▸ WHAT YOU ARE ASKED TO DO
Whenever a line in the records below contains "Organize", pick it out.

------ LISTED RECORDS

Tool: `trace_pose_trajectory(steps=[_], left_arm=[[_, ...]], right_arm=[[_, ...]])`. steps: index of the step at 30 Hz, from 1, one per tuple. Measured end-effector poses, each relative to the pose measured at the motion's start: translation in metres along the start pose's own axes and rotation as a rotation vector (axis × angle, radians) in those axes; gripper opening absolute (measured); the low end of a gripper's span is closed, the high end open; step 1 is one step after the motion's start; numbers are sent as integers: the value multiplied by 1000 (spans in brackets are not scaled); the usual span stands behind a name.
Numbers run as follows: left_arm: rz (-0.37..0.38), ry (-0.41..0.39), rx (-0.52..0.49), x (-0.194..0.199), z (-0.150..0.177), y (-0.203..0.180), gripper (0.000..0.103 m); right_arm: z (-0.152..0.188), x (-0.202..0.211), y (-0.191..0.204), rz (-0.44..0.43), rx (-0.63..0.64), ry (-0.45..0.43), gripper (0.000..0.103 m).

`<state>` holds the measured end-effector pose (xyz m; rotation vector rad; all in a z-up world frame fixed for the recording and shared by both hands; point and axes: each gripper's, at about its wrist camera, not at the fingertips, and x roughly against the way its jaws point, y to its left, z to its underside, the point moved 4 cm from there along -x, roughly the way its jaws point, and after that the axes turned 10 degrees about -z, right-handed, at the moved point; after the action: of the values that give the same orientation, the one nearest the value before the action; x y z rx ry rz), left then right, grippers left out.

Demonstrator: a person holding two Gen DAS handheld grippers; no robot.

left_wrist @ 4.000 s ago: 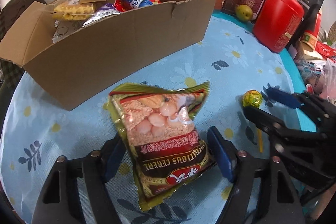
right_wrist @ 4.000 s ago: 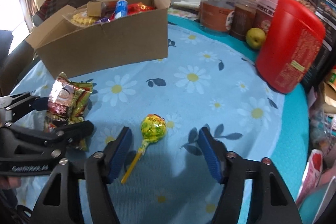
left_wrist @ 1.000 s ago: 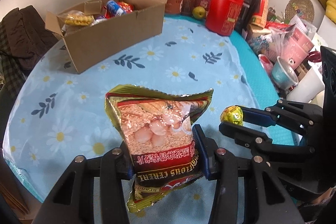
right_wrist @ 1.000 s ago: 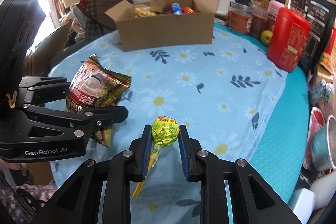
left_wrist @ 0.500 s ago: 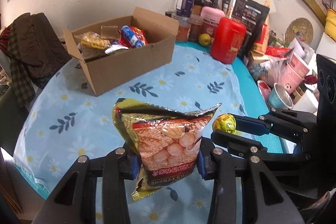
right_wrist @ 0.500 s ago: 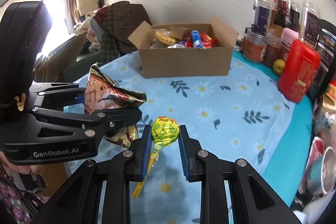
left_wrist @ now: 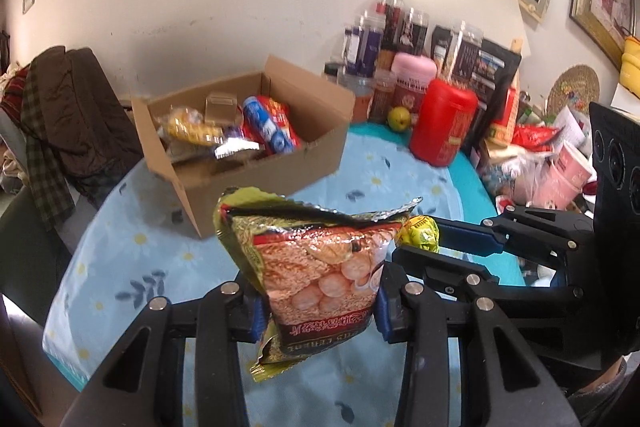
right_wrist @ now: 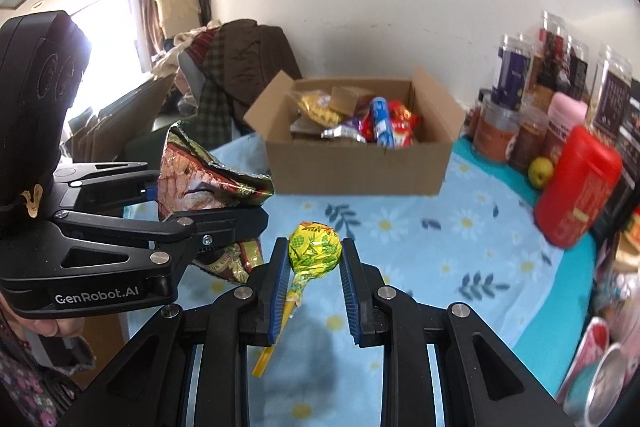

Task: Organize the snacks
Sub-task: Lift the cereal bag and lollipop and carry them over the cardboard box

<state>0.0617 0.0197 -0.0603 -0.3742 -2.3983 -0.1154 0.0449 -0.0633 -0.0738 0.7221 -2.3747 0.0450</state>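
Observation:
My left gripper (left_wrist: 318,311) is shut on a green and red cereal packet (left_wrist: 320,267), which hangs upright above the table. Beside it on the right, my right gripper (right_wrist: 314,267) is shut on a yellow lollipop (right_wrist: 315,250), its yellow stick (right_wrist: 276,339) pointing down between the fingers. In the left wrist view the lollipop (left_wrist: 420,233) peeks out behind the packet's top right corner. The right wrist view shows the packet (right_wrist: 200,171) at the left, held in the left gripper (right_wrist: 208,203). An open cardboard box (left_wrist: 248,163) with several snacks stands further back on the table, also in the right wrist view as the box (right_wrist: 356,155).
A light blue daisy tablecloth (right_wrist: 460,247) covers the round table. A red canister (left_wrist: 442,121), a green apple (left_wrist: 400,117) and several jars (right_wrist: 532,107) line the far right edge. Clothes hang on a chair (left_wrist: 68,115) at the left. Pink cups (left_wrist: 560,171) stand off the table's right.
Both grippers have risen from the table with their loads, so the table looks farther below. The box's inside shows more from above. Four seconds ago both grippers stood open around their snacks.

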Motion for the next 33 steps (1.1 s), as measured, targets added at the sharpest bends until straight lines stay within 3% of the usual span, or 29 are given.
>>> trace_pose_trajectory(steps=[16,33], left_arm=[[-35,-157,23,-9,-90,29,40],[-88,-229,70,-67,-182,74,40]], right_arm=[[-93,-6,-22,3,64,-111,25],[-187,-67,-78,-11,83,-155,25]])
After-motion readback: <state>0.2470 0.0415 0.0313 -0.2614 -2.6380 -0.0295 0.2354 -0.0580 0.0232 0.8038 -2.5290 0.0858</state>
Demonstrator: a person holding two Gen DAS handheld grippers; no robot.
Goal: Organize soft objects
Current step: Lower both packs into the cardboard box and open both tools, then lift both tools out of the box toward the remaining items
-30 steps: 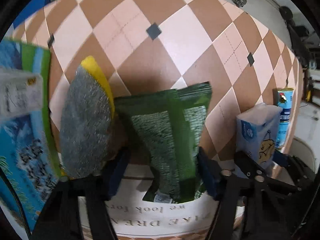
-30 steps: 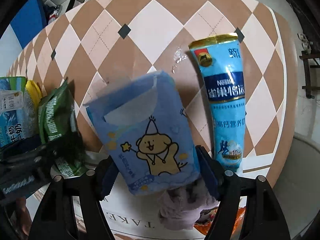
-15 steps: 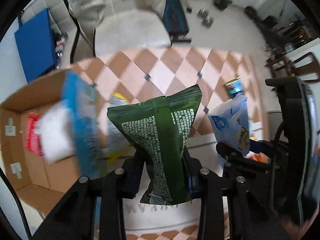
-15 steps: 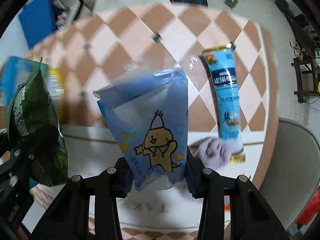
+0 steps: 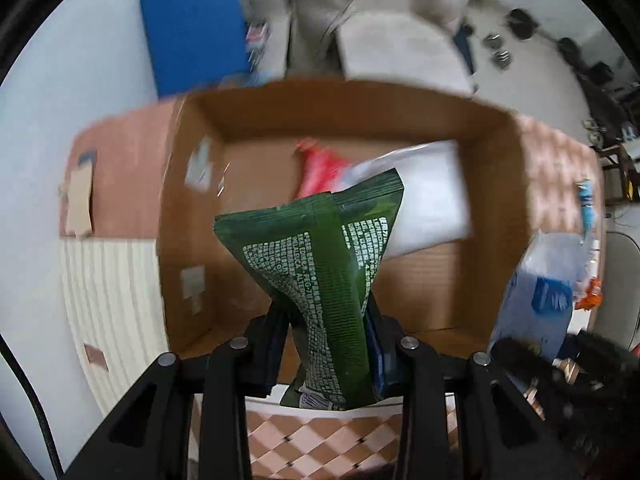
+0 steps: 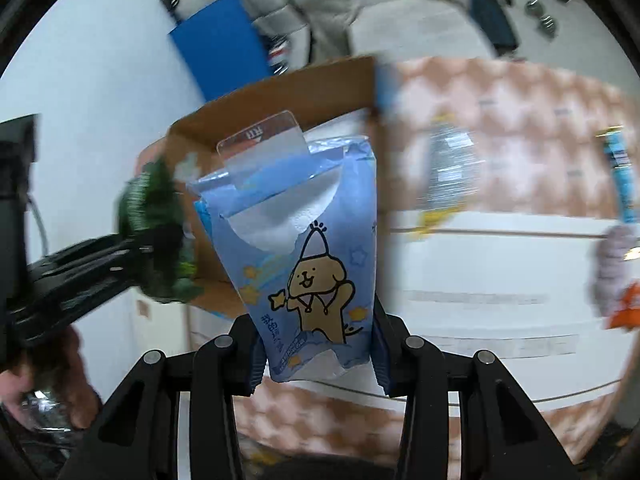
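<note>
1. Between your left gripper's fingers, the green packet is pinched at its lower part, standing upright with its sealed top flaring out above.
2. Behind that packet sits the open cardboard box, and your left gripper holds the packet over the box's near side.
3. Down in the box you've got a red packet lying against the back wall and a white pack beside it, touching it on the right.
4. Off to the right in the left wrist view, a blue tissue pack shows at the box's outer corner.
5. Over on your right gripper, the fingers are clamped on the blue tissue pack, gripping its lower end; it stands upright, the cartoon dog facing the camera and the clear flap at the top peeled open.
6. From the right wrist view, the cardboard box lies behind the tissue pack, with the green packet just to its left.
7. Further right on the checked worktop, everything is blurred; a light blue tube lies near the edge.
</note>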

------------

▸ EXPECTED ANSWER
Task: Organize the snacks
Goal: Organize soft objects

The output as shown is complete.